▶ _Task details_: Please copy out the entries until you have copied the line that contains "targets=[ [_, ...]", beginning with the first line.

▶ _Supplied data_:
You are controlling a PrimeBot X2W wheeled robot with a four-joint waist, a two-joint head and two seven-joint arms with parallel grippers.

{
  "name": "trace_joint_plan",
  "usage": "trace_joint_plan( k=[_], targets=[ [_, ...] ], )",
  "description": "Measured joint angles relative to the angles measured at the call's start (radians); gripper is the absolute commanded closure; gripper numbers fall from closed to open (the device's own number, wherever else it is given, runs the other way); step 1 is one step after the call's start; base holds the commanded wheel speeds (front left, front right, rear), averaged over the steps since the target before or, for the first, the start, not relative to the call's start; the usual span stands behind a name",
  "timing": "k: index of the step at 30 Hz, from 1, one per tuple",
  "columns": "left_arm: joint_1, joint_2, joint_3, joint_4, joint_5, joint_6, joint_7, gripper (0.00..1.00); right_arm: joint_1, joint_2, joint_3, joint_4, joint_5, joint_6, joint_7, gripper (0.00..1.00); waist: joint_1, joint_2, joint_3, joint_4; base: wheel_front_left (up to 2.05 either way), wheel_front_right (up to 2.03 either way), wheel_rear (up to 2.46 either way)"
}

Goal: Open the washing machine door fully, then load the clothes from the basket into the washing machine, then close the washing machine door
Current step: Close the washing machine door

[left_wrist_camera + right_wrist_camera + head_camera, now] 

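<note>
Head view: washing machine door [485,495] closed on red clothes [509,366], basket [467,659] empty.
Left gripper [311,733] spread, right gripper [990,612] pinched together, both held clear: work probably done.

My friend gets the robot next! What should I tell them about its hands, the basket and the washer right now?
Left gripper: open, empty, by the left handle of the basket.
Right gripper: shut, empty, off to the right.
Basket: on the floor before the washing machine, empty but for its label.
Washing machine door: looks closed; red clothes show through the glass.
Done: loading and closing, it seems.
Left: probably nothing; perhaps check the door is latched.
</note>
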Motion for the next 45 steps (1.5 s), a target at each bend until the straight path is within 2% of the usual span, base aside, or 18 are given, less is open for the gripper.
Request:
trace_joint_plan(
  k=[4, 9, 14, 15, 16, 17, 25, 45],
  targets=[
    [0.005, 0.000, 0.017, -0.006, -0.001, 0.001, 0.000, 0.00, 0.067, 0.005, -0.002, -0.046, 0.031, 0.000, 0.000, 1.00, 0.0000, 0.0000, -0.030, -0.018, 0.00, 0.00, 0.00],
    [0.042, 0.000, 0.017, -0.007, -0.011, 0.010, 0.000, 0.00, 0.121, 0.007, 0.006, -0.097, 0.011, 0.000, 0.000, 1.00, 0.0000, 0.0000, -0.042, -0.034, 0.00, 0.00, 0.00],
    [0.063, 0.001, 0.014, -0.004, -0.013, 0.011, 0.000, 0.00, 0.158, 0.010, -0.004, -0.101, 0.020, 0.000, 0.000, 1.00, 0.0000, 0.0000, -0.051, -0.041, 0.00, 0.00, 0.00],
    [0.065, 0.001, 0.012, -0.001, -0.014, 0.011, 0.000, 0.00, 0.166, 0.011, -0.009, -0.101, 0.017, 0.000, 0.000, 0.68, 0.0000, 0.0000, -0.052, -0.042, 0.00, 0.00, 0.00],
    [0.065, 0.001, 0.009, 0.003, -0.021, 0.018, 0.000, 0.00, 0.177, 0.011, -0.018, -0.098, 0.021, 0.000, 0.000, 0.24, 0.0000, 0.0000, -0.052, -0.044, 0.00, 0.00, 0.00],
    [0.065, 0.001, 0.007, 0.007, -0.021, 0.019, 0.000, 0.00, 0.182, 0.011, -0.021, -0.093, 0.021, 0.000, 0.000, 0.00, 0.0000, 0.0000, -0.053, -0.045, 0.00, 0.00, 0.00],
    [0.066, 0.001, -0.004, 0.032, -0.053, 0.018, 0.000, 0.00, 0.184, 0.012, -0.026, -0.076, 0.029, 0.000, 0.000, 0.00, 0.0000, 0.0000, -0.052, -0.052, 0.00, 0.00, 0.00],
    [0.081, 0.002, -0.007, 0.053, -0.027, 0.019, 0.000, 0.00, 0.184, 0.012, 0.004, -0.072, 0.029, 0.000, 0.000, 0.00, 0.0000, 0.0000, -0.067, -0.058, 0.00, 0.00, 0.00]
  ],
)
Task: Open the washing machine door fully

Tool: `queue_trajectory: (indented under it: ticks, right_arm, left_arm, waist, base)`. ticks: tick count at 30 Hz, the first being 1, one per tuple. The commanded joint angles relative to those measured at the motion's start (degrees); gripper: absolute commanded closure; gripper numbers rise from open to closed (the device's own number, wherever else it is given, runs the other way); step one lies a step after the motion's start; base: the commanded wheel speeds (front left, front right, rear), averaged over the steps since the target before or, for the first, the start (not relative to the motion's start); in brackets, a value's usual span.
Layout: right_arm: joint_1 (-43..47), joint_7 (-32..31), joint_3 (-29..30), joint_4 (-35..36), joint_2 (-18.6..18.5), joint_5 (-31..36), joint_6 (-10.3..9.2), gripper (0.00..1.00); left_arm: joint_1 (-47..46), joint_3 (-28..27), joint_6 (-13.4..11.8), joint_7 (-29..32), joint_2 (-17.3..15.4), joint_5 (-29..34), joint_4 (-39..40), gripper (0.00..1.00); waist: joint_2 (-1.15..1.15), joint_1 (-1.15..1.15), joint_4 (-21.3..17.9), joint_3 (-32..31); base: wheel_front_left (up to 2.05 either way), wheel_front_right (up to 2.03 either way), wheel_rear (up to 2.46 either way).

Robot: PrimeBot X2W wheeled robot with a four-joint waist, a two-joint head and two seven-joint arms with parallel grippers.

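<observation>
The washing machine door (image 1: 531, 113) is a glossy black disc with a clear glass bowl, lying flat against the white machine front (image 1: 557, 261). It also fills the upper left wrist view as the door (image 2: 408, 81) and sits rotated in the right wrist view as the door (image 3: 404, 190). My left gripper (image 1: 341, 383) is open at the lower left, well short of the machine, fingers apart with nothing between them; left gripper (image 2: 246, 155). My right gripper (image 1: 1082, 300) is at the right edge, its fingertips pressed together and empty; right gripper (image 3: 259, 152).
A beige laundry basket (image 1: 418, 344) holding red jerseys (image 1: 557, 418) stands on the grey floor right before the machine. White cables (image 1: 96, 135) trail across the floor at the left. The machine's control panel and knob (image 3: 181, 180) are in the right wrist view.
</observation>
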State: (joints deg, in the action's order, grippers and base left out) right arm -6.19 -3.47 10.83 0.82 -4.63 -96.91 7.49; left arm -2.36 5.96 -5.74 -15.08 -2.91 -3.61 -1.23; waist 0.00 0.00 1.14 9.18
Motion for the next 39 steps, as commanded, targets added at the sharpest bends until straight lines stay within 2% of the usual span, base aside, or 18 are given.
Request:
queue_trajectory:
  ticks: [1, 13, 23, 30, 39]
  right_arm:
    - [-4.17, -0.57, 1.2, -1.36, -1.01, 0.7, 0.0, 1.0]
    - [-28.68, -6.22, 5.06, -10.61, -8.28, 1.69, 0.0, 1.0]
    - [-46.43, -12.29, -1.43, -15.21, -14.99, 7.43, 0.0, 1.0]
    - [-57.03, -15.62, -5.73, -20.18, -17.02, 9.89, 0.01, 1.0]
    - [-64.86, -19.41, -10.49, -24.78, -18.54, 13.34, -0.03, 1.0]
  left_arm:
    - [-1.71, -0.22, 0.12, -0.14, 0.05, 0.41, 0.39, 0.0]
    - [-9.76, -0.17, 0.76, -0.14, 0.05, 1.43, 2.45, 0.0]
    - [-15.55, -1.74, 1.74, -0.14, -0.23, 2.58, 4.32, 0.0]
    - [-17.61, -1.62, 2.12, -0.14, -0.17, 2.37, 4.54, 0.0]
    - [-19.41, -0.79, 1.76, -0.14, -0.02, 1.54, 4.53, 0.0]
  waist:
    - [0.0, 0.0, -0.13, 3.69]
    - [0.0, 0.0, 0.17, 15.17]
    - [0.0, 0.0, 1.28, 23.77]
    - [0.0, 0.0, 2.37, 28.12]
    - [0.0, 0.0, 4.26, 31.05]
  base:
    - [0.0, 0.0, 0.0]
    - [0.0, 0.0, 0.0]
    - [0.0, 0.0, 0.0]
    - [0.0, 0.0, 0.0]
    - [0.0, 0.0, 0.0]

▶ _Written answer_:
You are controlling a PrimeBot X2W wheeled robot with a four-joint waist, a two-joint head and two seven-joint arms with parallel grippers.

{
  "name": "trace_joint_plan",
  "usage": "trace_joint_plan( k=[_], targets=[ [_, ...] ], )",

That was the complete answer.